* _WHAT YOU WILL DO_
Please print exactly the lines from the line containing "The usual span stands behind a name" through the end of the data, no more, and keep pictures out of the copy.

BEGIN RAW DATA

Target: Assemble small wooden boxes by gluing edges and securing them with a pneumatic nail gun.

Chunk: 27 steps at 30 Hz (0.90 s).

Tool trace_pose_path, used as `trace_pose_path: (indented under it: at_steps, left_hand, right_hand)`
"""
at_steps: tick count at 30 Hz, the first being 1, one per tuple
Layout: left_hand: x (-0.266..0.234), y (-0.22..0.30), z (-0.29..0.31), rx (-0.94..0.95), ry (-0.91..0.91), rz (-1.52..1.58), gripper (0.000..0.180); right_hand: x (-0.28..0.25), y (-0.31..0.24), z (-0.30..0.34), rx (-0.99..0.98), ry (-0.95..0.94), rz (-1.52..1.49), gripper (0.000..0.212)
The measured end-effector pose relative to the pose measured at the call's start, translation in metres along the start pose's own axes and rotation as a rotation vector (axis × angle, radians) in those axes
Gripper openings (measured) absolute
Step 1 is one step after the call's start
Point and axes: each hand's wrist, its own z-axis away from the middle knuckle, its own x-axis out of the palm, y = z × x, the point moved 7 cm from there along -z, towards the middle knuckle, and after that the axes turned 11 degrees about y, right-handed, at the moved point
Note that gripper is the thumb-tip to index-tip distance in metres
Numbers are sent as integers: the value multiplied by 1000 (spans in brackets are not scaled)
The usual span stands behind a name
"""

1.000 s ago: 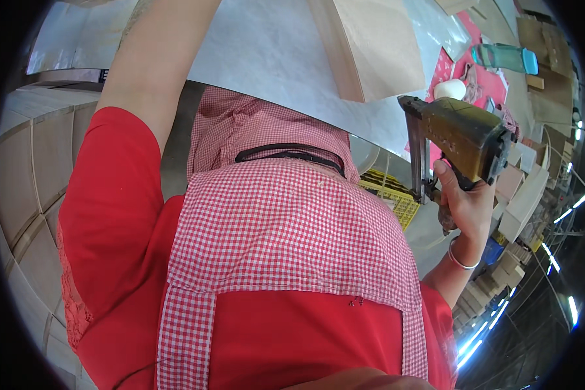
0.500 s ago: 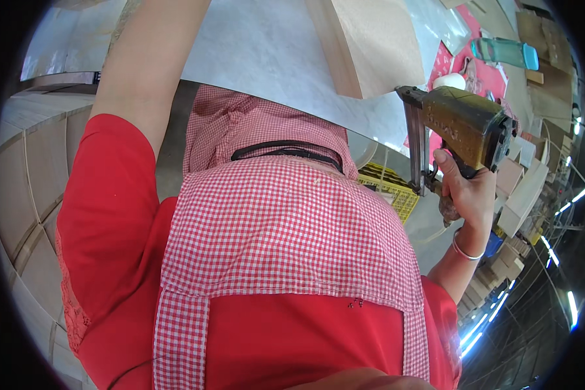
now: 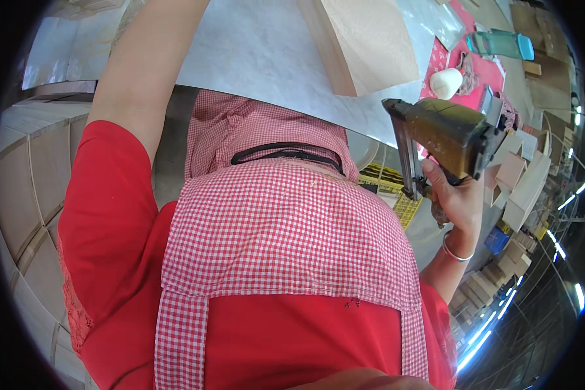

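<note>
Yellow crate (image 3: 407,210) w/ contents unclear, R hand (image 3: 463,201) wrapped rnd nail gun (image 3: 445,130), L hand unseen, can't tell

Workshop: you stand in one, for woodwork by its look.
Nail or staple gun (image 3: 445,133): gripped in your right hand (image 3: 460,200).
Worktable (image 3: 253,65): before you, pale-topped, bearing a wooden piece (image 3: 374,52).
Pale wooden stacks (image 3: 49,162): close at your left.
Boxes (image 3: 481,286): piled at your right.
Strip lights (image 3: 579,296): glowing in the dark at your far right.
Apron (image 3: 286,227): checked, covering your front.
</note>
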Motion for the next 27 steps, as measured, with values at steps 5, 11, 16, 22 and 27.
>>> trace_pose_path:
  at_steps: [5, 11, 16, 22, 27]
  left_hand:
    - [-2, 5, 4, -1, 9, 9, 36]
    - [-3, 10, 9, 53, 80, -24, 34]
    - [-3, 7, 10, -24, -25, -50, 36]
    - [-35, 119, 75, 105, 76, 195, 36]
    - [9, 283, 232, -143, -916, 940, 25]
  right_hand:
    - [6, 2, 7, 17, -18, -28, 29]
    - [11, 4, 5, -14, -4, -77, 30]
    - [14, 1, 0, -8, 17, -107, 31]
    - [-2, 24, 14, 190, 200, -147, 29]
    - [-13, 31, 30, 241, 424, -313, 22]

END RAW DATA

* _OUTPUT OF THE EXERCISE_
The usual span stands behind a name
"""

1.000 s ago: 
0.500 s ago: 
now: 

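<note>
Yellow crate (image 3: 407,210) w/ contents unclear, R hand (image 3: 463,201) wrapped rnd nail gun (image 3: 445,130), L hand unseen, can't tell

Workshop: you stand in one, for woodwork by its look.
Nail or staple gun (image 3: 445,133): gripped in your right hand (image 3: 460,200).
Worktable (image 3: 253,65): before you, pale-topped, bearing a wooden piece (image 3: 374,52).
Pale wooden stacks (image 3: 49,162): close at your left.
Boxes (image 3: 481,286): piled at your right.
Strip lights (image 3: 579,296): glowing in the dark at your far right.
Apron (image 3: 286,227): checked, covering your front.
</note>
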Motion for the next 27 steps, as measured, with values at steps 5, 11, 16, 22 and 27.
>>> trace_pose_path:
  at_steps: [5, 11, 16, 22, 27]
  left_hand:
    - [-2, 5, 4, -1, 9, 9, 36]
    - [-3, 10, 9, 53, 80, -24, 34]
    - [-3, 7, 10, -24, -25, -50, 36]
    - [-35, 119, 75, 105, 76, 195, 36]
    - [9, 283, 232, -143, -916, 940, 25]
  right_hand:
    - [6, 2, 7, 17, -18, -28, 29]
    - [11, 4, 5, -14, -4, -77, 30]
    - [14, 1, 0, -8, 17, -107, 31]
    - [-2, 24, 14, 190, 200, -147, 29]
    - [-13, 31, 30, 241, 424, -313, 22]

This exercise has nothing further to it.